### Work required
The response should consist of the data reproduced word for word.

***

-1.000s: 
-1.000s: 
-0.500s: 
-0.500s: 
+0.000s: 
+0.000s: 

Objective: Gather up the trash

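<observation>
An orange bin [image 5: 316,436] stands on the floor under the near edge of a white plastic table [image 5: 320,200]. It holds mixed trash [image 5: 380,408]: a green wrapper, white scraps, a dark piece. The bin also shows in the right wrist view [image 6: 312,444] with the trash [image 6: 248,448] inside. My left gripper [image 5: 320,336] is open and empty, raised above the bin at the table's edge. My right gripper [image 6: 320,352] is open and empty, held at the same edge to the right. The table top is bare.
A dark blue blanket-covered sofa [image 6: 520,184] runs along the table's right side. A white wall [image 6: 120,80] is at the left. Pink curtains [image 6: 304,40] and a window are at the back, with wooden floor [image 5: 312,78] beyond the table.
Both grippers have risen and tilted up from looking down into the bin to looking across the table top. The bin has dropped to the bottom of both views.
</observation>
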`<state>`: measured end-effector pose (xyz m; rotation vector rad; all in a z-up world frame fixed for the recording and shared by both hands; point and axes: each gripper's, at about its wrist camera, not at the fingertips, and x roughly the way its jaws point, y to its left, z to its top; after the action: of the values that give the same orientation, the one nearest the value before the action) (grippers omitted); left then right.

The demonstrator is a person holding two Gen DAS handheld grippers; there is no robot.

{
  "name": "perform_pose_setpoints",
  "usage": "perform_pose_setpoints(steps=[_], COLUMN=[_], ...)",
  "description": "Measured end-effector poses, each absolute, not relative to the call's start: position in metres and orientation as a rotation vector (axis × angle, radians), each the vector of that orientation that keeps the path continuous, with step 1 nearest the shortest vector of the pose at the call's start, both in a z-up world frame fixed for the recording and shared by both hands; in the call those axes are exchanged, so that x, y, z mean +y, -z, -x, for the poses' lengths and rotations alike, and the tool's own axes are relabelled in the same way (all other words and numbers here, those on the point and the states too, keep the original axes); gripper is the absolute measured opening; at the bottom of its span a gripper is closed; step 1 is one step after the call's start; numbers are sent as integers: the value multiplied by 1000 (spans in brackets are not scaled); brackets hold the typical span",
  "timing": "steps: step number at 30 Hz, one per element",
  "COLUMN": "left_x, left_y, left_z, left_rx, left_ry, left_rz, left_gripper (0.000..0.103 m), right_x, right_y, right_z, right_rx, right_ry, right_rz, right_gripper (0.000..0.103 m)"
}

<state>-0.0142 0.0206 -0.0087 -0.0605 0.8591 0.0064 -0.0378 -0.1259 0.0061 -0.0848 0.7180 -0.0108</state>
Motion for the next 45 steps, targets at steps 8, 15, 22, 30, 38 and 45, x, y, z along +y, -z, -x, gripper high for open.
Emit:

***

### Answer space
-1.000s: 
-1.000s: 
-0.500s: 
-0.500s: 
+0.000s: 
+0.000s: 

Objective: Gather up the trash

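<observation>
An orange bin [image 5: 316,436] stands on the floor under the near edge of a white plastic table [image 5: 320,200]. It holds mixed trash [image 5: 380,408]: a green wrapper, white scraps, a dark piece. The bin also shows in the right wrist view [image 6: 312,444] with the trash [image 6: 248,448] inside. My left gripper [image 5: 320,336] is open and empty, raised above the bin at the table's edge. My right gripper [image 6: 320,352] is open and empty, held at the same edge to the right. The table top is bare.
A dark blue blanket-covered sofa [image 6: 520,184] runs along the table's right side. A white wall [image 6: 120,80] is at the left. Pink curtains [image 6: 304,40] and a window are at the back, with wooden floor [image 5: 312,78] beyond the table.
Both grippers have risen and tilted up from looking down into the bin to looking across the table top. The bin has dropped to the bottom of both views.
</observation>
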`<state>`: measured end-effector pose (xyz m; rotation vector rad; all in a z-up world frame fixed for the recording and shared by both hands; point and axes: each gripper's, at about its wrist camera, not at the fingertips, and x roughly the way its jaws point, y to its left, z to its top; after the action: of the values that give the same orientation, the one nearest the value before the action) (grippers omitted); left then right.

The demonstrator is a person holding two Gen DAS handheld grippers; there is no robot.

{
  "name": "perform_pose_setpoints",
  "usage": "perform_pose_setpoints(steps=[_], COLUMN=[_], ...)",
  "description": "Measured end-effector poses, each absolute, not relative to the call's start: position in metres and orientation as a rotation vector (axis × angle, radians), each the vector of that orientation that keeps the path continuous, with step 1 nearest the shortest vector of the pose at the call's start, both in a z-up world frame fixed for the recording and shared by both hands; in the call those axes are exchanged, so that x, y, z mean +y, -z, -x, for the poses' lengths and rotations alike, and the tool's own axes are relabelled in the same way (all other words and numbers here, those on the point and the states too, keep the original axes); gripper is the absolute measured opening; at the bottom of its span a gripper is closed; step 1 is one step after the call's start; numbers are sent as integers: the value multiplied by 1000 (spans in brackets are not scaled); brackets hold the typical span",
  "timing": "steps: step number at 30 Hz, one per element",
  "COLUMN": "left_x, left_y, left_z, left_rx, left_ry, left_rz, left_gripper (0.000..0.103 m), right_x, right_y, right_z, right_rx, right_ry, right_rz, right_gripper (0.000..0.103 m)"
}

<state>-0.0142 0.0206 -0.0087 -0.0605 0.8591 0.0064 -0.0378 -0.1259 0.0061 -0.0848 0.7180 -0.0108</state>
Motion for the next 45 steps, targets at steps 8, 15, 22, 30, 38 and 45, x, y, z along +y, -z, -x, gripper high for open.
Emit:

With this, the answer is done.